Editorial
Swallowing dysfunction in patients with esophageal atresia-tracheoesophageal fistula: infancy to adulthood
Abstract
Esophageal dysfunction is a common problem in children with repaired esophageal atresia-tracheoesophageal fistula (EA-TEF) and considered as a long-term sequel of the cases. Impaired esophageal motility in EA survivors is multifactorial and is attributed to primary abnormality of esophageal innervation and vagal nerve damage during esophageal repair (1). Dysphagia, regurgitation, aspiration and chronic respiratory tract infections are considered as clinical findings of esophageal dysmotility (2).

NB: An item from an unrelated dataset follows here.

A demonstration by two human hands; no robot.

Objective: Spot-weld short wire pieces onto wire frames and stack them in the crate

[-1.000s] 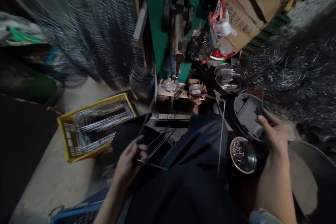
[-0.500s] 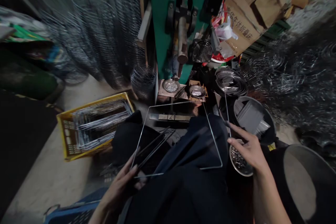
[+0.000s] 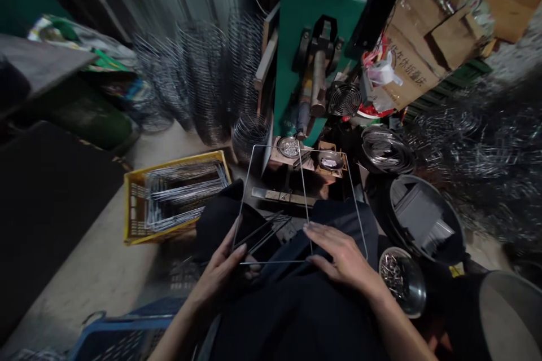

In addition to esophageal motility problems, 28% of patients with EA-TEF had oropharyngeal impairment causing swallowing dysfunction (SD) (2). Due to lack of objective criteria there is a wide variation in prevalence of SD in children with EA-TEF. Gibreel et al. reported that 82% of cases show some degree of SD in adulthood and most of the cases had mild symptoms that not affect the food choices of patients (3). Another study evaluating the dysphagia in adult EA survivors report dysphagia with a prevalence of 57% by using a symptom score test (4). Dysphagia is the most common symptom in patients with EA of all ages and incidence is varying depending on the definition. It has been shown that incidence is lower in infants than children and adults (5). Also, diagnostic methods that used to evaluate the dysphagia are responsible from the varying data. In this review, definition, diagnostic methods and clinical course of SD in patients with EA-TEF will be summarized from infancy to adulthood.